## Try it
Which lines in the listing below contain "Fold"? Copy each of them.

## Data shown
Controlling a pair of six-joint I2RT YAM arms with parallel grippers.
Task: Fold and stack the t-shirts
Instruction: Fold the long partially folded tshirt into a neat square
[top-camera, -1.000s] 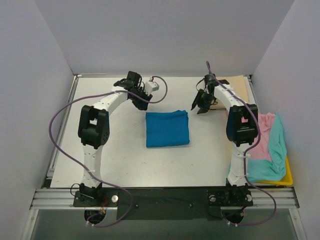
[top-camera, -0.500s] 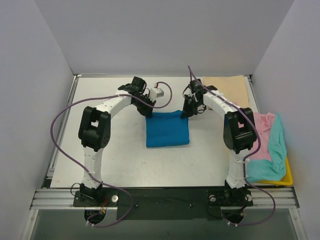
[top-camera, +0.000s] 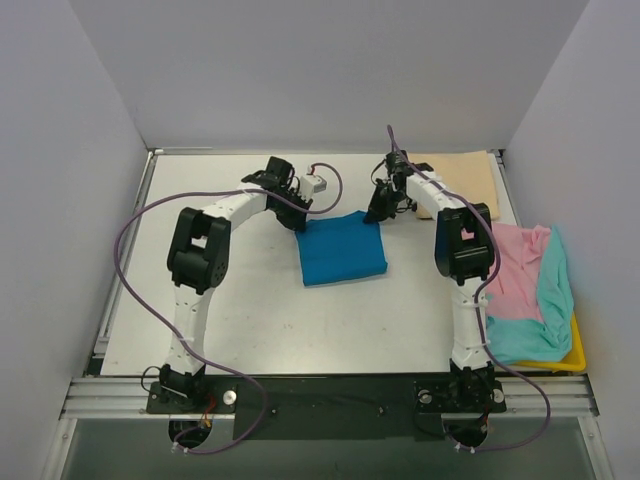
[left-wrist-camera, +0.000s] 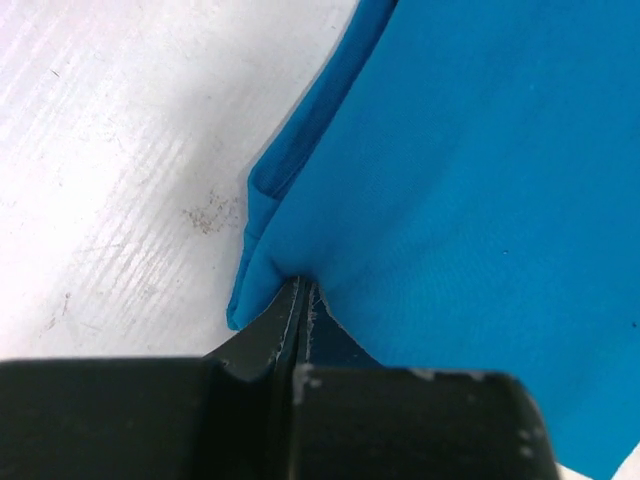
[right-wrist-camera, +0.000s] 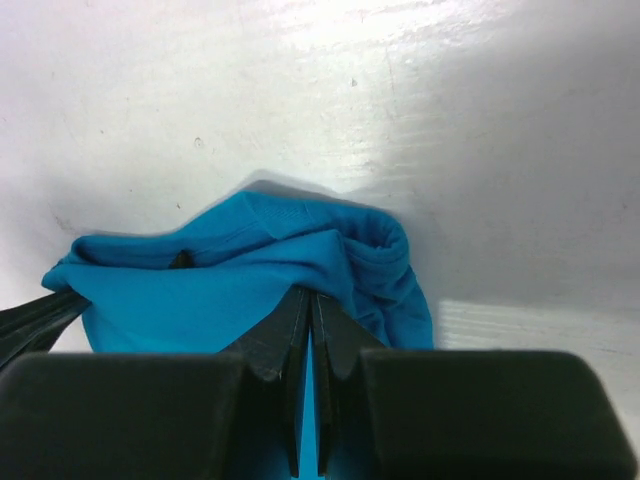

## Answer for this exercise
Task: Fold and stack the t-shirts
Instruction: Fold the long partially folded tshirt into a neat square

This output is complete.